Agree with a lot of what catsmother has said. Only thing is though, at 15 your DP is not necessarily taking you for granted or expecting you to "look after" her during the day. Because if you weren't around she could presumably look after herself for the day and your DP could sort her out dinner, etc when he gets in. That may be how he's thinking.
I end up in a similar position with my DSC sometimes as DP agrees to have them for chunks of the holidays, often months in advance, then ends up taking on work commitments. For the younger two, I really don't mind as they play happily with my own DCs and I'm comfortable with parenting them. For the older two, (aged 14 and 15) however I find it much harder, something that I often have to spell out for DP. One thing that helps is if I talk to DP in advance and make him agree with the DSC what they are supposed to be doing all day. Eg what hours they're allowed to game on computers, what time to be in by, etc. I'm then left to enforce rules that we have set and he has already laid out for them - which is a much more comfortable situation to be in as a stepparent than being the one who tries to tell a DSC what they are and aren't allowed to do.
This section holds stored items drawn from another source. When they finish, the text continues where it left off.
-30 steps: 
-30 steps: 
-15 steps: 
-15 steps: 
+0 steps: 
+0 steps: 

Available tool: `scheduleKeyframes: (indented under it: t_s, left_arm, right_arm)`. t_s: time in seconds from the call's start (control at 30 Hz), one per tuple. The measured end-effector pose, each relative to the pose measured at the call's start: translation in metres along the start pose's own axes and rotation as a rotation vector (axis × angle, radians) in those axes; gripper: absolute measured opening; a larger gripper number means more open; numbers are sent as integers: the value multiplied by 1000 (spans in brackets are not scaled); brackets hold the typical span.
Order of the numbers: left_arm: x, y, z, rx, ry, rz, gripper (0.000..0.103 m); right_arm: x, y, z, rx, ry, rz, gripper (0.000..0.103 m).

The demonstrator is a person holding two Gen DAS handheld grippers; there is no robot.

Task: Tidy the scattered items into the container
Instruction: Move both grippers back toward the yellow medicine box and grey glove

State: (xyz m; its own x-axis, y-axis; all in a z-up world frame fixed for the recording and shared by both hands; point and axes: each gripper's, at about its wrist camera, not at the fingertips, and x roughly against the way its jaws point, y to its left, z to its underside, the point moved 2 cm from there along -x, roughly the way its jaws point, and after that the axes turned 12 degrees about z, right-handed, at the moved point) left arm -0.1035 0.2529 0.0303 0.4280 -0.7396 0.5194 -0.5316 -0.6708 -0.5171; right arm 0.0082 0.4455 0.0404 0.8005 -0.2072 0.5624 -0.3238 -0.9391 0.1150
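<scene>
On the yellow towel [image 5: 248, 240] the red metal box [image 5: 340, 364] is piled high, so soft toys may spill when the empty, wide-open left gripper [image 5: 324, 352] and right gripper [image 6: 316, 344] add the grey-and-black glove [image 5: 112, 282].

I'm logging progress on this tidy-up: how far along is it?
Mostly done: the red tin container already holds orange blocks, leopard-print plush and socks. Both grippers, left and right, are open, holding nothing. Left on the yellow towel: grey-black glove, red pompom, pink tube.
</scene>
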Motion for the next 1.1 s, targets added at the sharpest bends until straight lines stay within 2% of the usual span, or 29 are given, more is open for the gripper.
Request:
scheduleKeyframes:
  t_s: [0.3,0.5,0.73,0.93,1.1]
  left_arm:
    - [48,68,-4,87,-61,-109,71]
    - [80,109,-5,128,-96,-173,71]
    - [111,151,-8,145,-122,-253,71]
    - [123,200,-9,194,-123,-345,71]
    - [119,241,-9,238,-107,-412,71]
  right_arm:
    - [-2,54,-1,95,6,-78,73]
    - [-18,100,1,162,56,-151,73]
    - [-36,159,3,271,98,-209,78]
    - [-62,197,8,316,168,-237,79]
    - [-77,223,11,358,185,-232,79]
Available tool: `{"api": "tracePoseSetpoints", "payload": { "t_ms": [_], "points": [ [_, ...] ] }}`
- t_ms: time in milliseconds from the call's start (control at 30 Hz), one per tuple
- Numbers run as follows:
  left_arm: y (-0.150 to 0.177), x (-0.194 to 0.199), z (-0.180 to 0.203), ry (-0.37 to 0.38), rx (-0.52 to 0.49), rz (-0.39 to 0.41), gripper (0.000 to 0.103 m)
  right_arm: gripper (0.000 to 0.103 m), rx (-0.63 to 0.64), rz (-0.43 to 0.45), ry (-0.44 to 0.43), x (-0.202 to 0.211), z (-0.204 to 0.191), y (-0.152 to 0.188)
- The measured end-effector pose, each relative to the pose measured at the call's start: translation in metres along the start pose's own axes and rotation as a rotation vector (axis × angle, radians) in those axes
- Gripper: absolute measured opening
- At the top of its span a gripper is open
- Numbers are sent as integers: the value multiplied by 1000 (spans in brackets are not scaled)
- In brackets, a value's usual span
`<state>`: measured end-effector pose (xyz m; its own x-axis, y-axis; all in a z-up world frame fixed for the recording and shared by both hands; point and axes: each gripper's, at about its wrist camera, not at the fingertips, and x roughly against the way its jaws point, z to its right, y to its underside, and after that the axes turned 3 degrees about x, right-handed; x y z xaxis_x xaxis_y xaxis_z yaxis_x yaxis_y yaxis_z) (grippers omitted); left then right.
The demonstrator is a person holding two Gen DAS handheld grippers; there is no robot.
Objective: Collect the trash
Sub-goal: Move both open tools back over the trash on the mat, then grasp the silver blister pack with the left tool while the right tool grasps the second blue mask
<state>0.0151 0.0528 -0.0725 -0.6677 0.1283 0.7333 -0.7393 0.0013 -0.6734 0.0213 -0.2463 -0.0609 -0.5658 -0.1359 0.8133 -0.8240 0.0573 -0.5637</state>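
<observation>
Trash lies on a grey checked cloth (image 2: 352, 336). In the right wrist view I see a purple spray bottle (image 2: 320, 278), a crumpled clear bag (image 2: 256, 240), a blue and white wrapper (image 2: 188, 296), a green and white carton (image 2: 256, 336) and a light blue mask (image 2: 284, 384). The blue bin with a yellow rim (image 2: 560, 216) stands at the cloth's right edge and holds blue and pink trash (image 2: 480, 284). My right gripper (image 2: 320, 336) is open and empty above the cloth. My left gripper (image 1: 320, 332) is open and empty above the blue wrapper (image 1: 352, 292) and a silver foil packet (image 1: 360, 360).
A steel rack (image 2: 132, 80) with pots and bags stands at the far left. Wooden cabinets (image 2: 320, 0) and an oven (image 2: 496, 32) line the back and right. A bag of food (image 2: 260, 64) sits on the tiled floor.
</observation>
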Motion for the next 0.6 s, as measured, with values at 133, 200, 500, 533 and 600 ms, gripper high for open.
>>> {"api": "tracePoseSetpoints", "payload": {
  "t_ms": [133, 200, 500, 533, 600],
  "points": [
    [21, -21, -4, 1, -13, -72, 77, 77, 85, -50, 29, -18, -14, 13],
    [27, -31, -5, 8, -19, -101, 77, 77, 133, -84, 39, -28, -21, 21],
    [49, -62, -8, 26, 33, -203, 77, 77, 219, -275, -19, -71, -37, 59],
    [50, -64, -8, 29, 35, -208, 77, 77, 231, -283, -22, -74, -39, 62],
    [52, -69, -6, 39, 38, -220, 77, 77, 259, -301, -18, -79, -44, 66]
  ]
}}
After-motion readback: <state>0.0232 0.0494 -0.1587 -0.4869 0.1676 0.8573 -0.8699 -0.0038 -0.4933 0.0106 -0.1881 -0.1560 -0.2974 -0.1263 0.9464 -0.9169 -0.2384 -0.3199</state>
What would you like DSD to be doing during the day? Could you, say, spell out that you'd like her to cook one meal a day, be up by 10am, or whatever you think she should be doing? Could you ask that she has a quick chat with you over breakfast each day about her plans for they day? What actual things would make it better?
I think you're entirely justified in the way you feel, and right to talk to DP about the difficulties and ask him to help make things easier. For both of you possibly, as DSD may be behaving as she does as she's not very comfortable around you either. If he could get her to identify why this is and how it could be easier for her, that might help too.
I don't think it would be reasonable to actually ask him not to have her stay though, or demand that he takes the time off work, as she is old enough to take care of herself in the day if needs be. So it's quite a different situation from him asking you to care for her. Annual leave never goes as far as you want it to, and her mum's entitled to a holiday from time to time too.
If that all fails, then make plans of your own for the times when she's around - do stuff round the house in the mornings whilst she sleeps, then take yourself out for the afternoon. If she leaves the house in a mess, get your DP to pull her up on it when he gets back in the evening.